After so grand an entrance, and with so ambitious a programme, there was bound to be pushback. And it has begun.

Surprising­ly, the first of what promises to be a tough series of domestic confrontat­ions was with the military. Facing budget cuts equivalent to nearly $1 billion, the top general of the French armed forces, Pierre de Villiers, used an epithet before a parliament­ary committee and quit. Macron struck back at a military garden party, telling the generals: “I am the boss.”

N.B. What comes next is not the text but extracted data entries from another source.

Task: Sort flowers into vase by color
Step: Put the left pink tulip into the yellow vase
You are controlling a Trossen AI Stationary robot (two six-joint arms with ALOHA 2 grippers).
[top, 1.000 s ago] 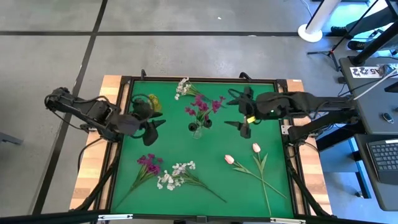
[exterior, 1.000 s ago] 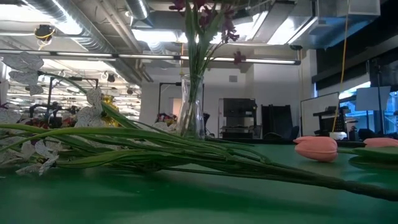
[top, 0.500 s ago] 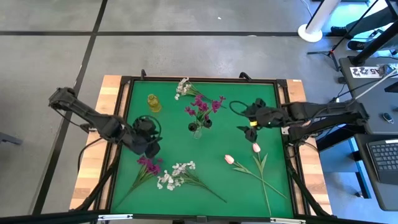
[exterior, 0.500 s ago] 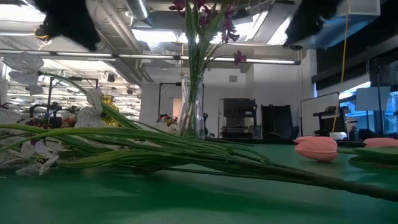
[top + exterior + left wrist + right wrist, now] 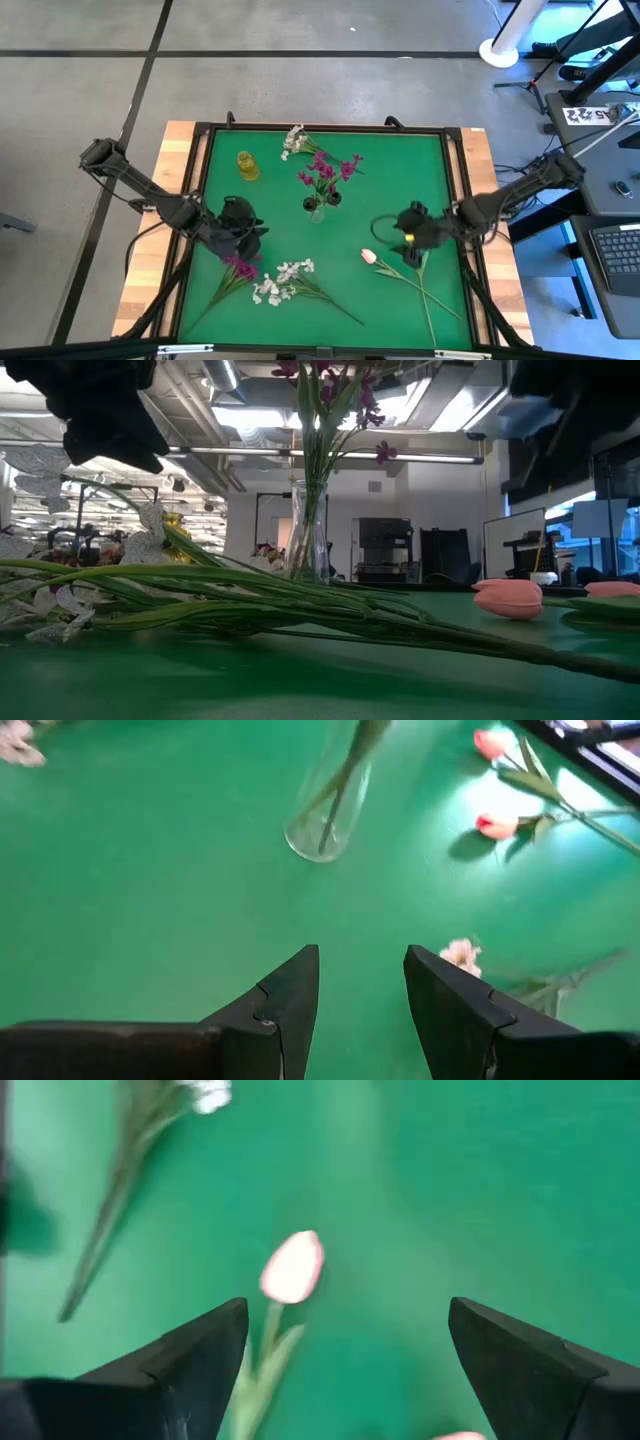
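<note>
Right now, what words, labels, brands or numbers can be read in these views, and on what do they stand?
White card with dark characters, right of the table: too blurred to read.
Black keyboard: key legends too small to read.
Green table mat and clear glass vase: no text visible.

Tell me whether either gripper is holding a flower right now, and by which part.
Nothing is held. The left gripper and the right gripper are both open and empty above the green mat.
</note>
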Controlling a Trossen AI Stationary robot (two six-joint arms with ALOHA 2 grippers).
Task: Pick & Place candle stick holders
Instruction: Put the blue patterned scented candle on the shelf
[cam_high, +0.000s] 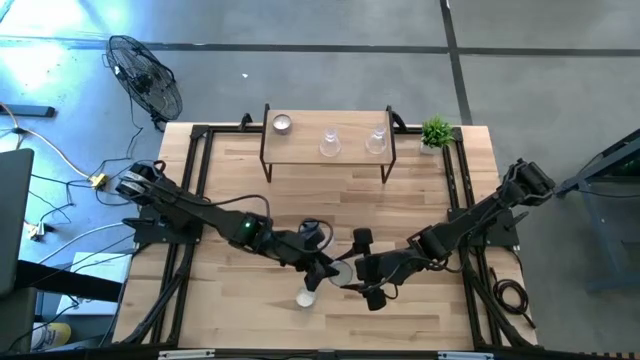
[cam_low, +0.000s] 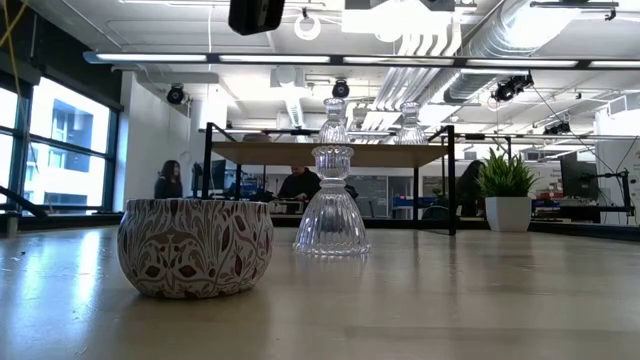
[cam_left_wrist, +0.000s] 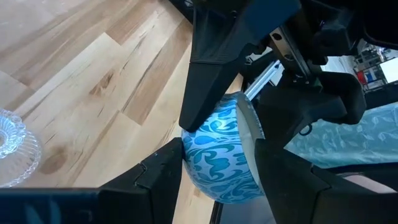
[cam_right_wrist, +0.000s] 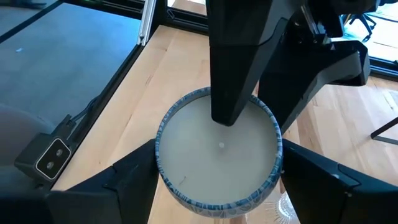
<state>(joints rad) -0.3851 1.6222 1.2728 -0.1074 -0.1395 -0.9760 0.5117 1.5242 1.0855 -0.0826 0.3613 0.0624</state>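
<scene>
Between both grippers, blue tealight cup (cam_right_wrist: 217, 155), tipped sideways, mouth toward right gripper (cam_right_wrist: 214, 180)

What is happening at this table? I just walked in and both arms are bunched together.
Both arms meet at the table's near edge over one blue patterned tealight cup. The left tool and the right tool each have fingers on either side of it. A shelf at the far edge carries one cup and two glass holders.

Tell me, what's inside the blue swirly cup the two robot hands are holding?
White wax with a tiny wick dot fills the blue swirly cup. The left gripper has one finger over the wax, hiding part of it. The right gripper clamps the sides.
</scene>
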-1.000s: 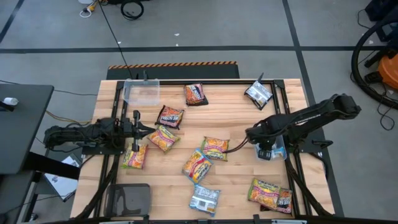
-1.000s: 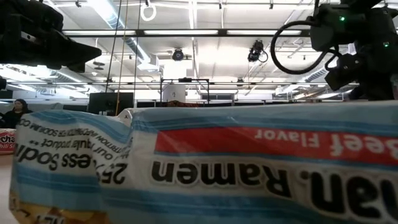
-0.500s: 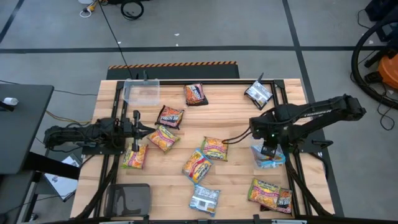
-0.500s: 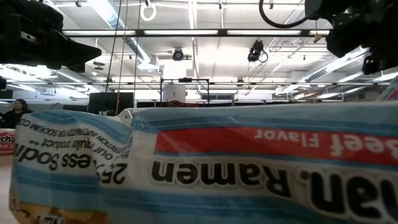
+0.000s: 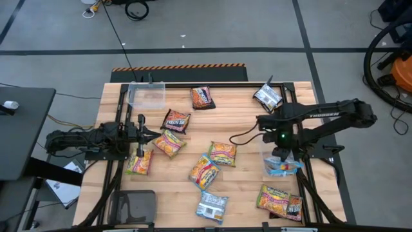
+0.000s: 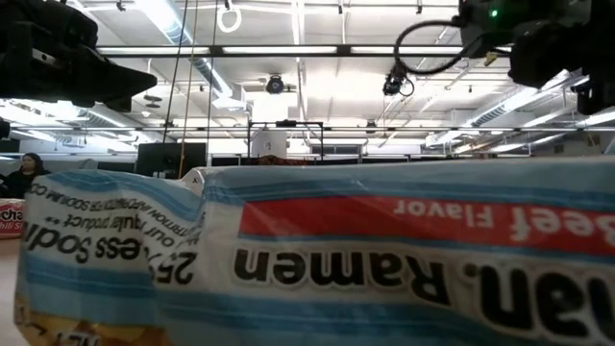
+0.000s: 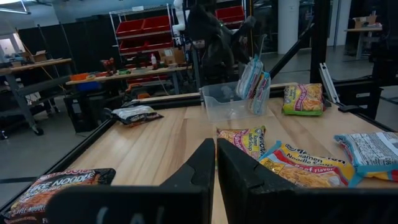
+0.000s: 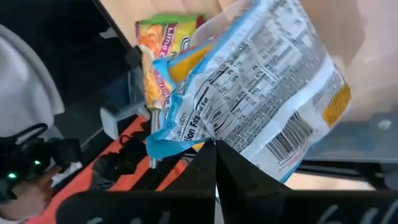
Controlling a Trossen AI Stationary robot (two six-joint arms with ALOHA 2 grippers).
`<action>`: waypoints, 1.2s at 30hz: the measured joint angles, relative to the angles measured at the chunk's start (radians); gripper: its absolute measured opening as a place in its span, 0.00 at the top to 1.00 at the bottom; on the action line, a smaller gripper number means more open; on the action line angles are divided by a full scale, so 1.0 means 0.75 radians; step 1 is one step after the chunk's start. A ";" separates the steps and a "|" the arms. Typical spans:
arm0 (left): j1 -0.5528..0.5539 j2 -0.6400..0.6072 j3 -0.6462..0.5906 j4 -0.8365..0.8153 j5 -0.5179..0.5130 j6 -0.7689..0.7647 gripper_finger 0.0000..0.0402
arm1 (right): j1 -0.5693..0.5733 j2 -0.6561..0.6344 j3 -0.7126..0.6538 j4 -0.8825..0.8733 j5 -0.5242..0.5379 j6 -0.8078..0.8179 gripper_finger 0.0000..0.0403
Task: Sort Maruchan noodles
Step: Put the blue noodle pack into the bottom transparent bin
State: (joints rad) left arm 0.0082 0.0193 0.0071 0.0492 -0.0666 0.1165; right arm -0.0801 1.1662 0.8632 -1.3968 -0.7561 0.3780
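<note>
**Right arm has carried a blue packet out to the table's right edge**

Compared with a second ago, we see the right gripper [image 5: 281,156] shifted away from the middle of the tabletop [image 5: 238,187] toward its right edge, where it now hangs over a clear plastic bin [image 5: 281,165]. The light blue-silver packet [image 8: 261,106] is pinched between its jaws, and in the left wrist view it dangles upright over that bin [image 7: 225,101]. In the low view the right arm has risen toward the upper corner. The left gripper [image 5: 143,133] has not moved; it waits at the left side, jaws pressed together, beside an orange-yellow packet [image 5: 168,143].

The packets are flat, crinkly plastic rectangles. We count several orange-yellow ones scattered mid-table [image 5: 222,153], two dark brown-black ones [image 5: 176,120] toward the far side, a silver-dark one [image 5: 266,96] at the far right, and a blue-silver one [image 5: 212,205] at the near edge. That packet fills the low view, its printing upside down. A second clear bin [image 5: 147,94] sits at the far left corner.

The tabletop is pale wooden planking in a dark metal frame, standing on a grey floor with black tape lines. Beyond it the low view shows a large workshop with ceiling strip lights; the left wrist view shows shelving with red bins [image 7: 142,23].
</note>
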 joint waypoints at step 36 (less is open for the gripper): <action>0.000 0.000 0.000 0.000 0.000 0.000 0.94 | -0.068 0.112 -0.074 0.160 0.539 -0.186 0.84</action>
State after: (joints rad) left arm 0.0082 0.0194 0.0071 0.0490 -0.0666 0.1165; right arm -0.1312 1.2499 0.8075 -1.2770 -0.3516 0.2384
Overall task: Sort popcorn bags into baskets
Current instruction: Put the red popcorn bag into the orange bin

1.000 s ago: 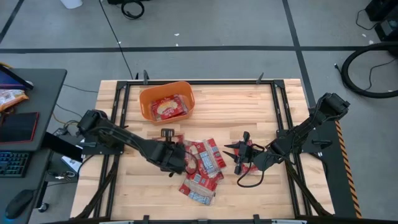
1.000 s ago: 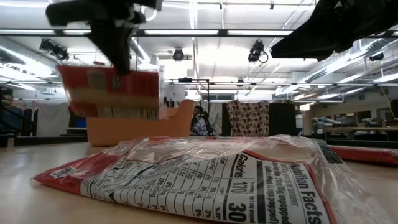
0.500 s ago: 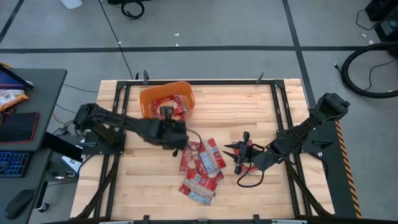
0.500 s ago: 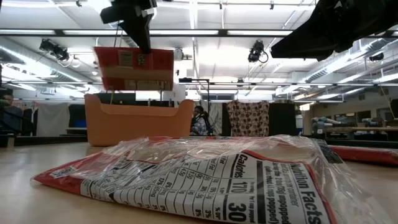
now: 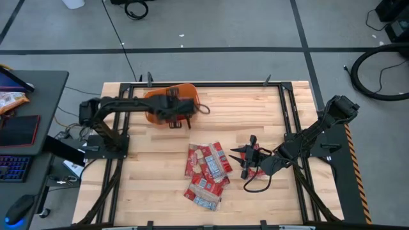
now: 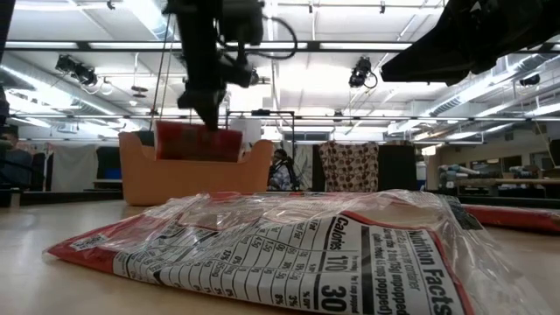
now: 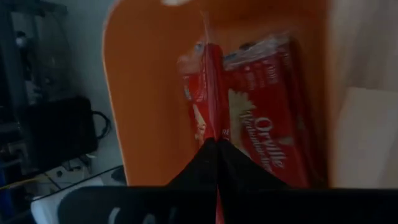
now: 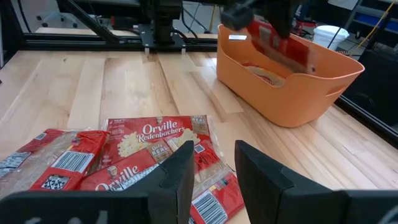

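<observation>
The left end effector [image 5: 181, 112] has moved from the middle of the table [image 5: 255, 102] to just over the orange basket [image 5: 153, 103] near the table's far edge. 1 second ago it was low beside the pile of bags; half a second ago it was partway there, with the bag hanging high. Now its fingers are pressed tight on a red popcorn bag [image 6: 198, 142], pinching it by the top edge. In the low view the held bag hangs down, with its lower part behind the basket's wall [image 6: 140, 175]. In the left wrist view the held bag [image 7: 211, 93] stands on edge above another bag [image 7: 267, 112] lying flat inside the basket. The right end effector [image 5: 245, 159] has not moved. It waits low over the table on the right side, with its fingers [image 8: 174, 177] spread apart and nothing between them. The pile of loose bags [image 5: 208, 172] lies in the middle of the table just beside it, and it looks the same as before. 1 bag [image 6: 297, 254] lies very close to the low camera.
</observation>
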Available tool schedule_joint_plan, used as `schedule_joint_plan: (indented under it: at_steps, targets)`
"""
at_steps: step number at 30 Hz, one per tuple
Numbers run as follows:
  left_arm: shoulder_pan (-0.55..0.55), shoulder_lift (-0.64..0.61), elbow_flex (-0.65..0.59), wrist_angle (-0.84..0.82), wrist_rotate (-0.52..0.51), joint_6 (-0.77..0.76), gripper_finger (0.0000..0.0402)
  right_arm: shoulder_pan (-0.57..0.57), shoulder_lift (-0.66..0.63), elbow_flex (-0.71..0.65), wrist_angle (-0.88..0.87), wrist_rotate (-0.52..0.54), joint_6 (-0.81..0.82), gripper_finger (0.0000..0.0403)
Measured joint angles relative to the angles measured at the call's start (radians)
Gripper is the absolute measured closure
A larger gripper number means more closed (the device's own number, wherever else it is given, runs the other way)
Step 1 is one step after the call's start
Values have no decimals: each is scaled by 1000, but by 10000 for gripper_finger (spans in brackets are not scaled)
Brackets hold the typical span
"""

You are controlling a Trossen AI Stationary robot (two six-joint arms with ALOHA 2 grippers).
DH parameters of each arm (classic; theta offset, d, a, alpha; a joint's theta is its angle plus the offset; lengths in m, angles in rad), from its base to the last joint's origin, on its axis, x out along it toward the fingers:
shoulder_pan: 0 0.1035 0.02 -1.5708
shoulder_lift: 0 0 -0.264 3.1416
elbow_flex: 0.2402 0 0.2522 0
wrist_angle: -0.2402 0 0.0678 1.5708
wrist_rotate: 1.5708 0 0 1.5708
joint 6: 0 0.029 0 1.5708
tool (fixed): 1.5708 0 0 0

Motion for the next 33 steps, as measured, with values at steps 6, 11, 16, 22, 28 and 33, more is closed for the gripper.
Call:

The strife is likely to get worse as Macron works to cut more than five times that much from this year’s overall budget and more for 2018. The French have long understood the need to trim their spending, but every cut is fiercely, and often successful­ly, resisted. Town mayors are up in arms against cuts to local government budgets, university professors are furious about cuts to their funding, and an overhaul to pension and labour laws is certain to bring down the wrath of the unions.

The question is whether de Villiers’s resignatio­n is good or bad for Macron. On the negative side, the first public resistance to his programme was from the military and against the first president never to have served in the army, and at a time when thousands of soldiers are deployed around the country against terrorist attacks. Critics inevitably assailed him for what another general termed “juvenile authoritar­ianism”.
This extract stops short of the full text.